El director del Observatorio Sirio de Derechos Humanos, Rami Abdel Rahman, aseguró que el EI se replegó hacia el este de Deir Ezzor, donde sus miembros están en zonas desérticas.

CRONOLOGÍA

Julio 2017. El primer ministro de Irán, Haidar al Abadi anunció la liberación de Mosul, la segunda ciudad más importante del país, que fue arrebatada a las fuezas del Estado Islámico.

Octubre 2017. La liberación de Raqa, en Siria, donde el EI había constituido la capital de su “califato”, constituyó un duro golpe para los yihadistas.

Noviembre 2017. Tropas sirias, apoyadas por fuerzas iraquíes, recuperaron Bukamal, último bastión del EI en Siria.

Un pedido para abandonar el Líbano

Arabia saudí pidió este jueves a sus ciudadanos que están visitando Líbano o residen en ese país que lo abandonen lo antes posible, y aconsejó asimismo a los s saudíes que no viajen allí, después de las acusaciones contra Riad por su supuesto papel en la crisis política libanesa.

La agencia de noticias estatal saudí, SPA, informó que las autoridades de Riad pidieron a sus ciudadanos en el Líbano, que salgan del país “en el menor tiempo posible”.
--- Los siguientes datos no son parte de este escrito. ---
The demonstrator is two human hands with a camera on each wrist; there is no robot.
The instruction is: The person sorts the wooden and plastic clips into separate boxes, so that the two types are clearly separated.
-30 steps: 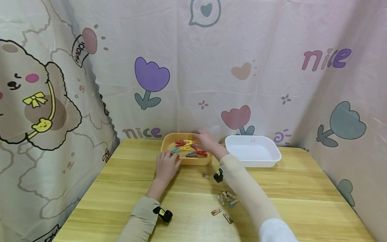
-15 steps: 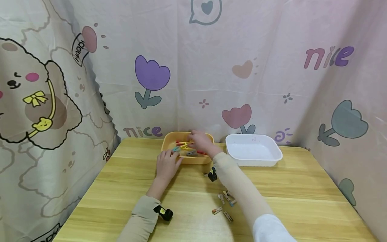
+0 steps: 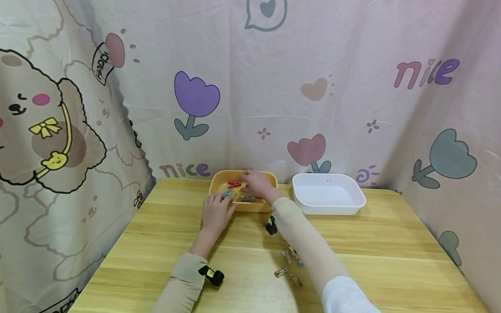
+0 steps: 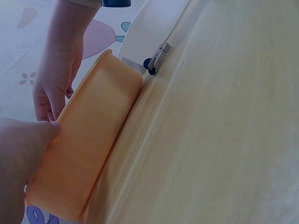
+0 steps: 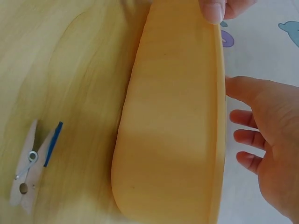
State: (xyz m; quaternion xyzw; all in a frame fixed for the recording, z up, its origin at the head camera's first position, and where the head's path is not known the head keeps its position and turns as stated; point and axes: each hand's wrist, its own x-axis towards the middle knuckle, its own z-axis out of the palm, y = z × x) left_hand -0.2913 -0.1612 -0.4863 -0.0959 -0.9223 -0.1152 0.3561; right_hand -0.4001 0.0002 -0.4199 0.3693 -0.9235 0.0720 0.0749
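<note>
The right grip (image 3: 258,184) reaches into the orange tray (image 3: 252,208), a little more to the left than one second ago, with fingers loosely bent; I cannot tell if it holds any of the coloured clothespins (image 3: 235,184) lying beside it there. The left grip (image 3: 215,215) pinches the tray's near rim. Wooden clothespins (image 3: 295,279) lie on the bench (image 3: 164,243), and the curtain (image 3: 266,87) behind reads "nice".
</note>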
SPA, que citó a una fuente anónima del Ministerio de Exteriores, añadió que el reino también desaconseja visitar hacia ese país.

Por su parte, Kuwait también pidió a sus ciudadanos que abandonen Líbano “inmediatamente”, según la agencia de noticias estatal, KUNA, que citó a una fuente del Ministerio de Exteriores kuwaití.

La decisión es “una medida preventiva frente a cualquier impacto negativo que puede tener lugar” en el Líbano.

En tanto, Emiratos Árabes Unidos se sumó a Arabia saudí y Kuwait al pedir a sus ciudadanos que no viajen al Líbano, aunque no les ordenó dejar el país, debido a la crisis generada por la dimisión del primer ministro Saad Hariri.

La agencia emiratí de noticias WAM informó que el Ministerio de Exteriores y Cooperación Internacional “reafirmó la necesidad de la completa adhesión por parte de los ciudadanos del Estado a no viajar al Líbano”.

La tensión aumentó entre Riad y Beirut, después de que el primer ministro libanés, Saad Hariri, renunciara a su cargo el pasado sábado desde Arabia saudí, acusada por algunos grupos políticos en el Líbano de forzar su dimisión.

Al renunciar, Hariri denunció la un atentado que estaba en preparación contra su vida y criticó la injerencia de Irán en los asuntos del Líbano, así como al grupo chiita libanés Hezbolá, ambos enemigos de Arabia saudí.

Hariri formó gobierno en octubre de 2016, luego de un acuerdo entre su alianza política, 14 de marzo, y la del 8 de marzo, dirigida por Hezbolá.

La dimisión no fue aceptada aún por el presidente libanés, Michel Aoun, que espera su regreso.